Try it: From the data that follows, print exactly the lines starting at the one containing "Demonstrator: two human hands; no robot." and ending at the one containing "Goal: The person"; include both of them and nothing more.

Data excerpt:

--

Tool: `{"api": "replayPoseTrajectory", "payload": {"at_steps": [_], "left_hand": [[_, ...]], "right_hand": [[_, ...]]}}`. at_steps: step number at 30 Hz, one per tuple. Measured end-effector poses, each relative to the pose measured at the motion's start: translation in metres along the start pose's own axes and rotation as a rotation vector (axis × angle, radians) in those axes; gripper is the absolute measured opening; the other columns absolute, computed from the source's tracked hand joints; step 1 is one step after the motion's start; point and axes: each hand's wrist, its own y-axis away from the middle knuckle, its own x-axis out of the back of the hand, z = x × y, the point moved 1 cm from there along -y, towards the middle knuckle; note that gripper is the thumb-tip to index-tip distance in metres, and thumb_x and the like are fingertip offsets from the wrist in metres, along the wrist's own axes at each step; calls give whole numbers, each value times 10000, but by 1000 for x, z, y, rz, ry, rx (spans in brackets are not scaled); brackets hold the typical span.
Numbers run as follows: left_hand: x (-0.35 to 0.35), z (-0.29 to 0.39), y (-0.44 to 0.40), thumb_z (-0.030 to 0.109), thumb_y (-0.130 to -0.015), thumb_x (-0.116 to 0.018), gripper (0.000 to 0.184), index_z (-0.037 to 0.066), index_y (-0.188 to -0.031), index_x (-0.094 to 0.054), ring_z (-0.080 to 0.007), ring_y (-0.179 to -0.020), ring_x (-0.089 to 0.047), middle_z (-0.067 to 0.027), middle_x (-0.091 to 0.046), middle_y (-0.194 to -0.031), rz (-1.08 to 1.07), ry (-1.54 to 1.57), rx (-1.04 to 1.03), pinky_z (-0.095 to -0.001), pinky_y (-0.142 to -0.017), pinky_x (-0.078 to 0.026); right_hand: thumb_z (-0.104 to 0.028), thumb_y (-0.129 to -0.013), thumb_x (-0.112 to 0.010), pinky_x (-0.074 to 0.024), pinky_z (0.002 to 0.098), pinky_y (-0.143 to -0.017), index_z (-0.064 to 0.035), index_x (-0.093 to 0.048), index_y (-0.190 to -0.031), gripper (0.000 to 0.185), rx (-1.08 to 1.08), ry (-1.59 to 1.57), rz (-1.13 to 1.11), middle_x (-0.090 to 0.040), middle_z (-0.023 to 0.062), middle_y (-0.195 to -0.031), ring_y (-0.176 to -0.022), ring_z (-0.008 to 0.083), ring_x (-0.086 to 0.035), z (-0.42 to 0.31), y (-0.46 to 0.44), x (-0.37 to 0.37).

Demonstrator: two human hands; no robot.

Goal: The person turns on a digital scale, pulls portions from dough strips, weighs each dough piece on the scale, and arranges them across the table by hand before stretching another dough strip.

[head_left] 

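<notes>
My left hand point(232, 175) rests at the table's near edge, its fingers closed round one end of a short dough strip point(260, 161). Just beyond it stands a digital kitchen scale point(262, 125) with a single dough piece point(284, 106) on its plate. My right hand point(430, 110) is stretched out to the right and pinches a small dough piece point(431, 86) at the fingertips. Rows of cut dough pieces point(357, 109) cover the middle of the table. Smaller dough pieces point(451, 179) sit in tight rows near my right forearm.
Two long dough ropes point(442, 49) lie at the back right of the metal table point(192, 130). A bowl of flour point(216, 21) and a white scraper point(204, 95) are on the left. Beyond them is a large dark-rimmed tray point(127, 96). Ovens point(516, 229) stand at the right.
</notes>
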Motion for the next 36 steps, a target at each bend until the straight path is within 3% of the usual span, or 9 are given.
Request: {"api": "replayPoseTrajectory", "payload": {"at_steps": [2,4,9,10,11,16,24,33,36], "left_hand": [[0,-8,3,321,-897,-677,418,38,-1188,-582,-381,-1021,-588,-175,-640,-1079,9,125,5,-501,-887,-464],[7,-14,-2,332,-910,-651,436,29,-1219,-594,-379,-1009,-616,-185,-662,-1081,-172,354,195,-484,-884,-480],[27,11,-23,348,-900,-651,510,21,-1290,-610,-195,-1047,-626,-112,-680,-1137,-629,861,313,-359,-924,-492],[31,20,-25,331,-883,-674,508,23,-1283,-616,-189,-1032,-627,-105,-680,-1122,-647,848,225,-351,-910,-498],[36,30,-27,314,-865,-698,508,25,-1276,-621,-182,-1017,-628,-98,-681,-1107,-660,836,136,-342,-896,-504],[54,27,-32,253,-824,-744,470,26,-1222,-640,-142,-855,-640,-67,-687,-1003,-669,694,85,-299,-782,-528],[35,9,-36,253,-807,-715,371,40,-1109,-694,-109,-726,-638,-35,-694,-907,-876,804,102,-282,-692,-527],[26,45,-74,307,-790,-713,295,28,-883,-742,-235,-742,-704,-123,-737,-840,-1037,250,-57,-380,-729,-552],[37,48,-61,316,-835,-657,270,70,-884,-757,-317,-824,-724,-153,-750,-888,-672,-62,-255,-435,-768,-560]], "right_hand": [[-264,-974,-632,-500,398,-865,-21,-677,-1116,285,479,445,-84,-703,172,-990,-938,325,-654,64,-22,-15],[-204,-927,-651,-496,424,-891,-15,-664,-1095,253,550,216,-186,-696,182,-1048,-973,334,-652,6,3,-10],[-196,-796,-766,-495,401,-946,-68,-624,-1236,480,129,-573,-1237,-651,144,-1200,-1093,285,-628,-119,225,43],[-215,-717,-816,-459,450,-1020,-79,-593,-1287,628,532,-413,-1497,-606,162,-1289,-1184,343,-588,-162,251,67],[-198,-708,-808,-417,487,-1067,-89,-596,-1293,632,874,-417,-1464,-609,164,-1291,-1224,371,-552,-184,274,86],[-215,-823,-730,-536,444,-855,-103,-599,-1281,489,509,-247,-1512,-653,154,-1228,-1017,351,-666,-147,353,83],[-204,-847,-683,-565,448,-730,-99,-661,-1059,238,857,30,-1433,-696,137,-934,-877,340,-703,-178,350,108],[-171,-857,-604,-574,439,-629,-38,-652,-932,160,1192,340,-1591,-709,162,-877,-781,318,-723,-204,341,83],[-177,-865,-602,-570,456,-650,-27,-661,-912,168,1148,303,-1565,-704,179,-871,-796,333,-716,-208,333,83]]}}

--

Solution to this task:
Demonstrator: two human hands; no robot.

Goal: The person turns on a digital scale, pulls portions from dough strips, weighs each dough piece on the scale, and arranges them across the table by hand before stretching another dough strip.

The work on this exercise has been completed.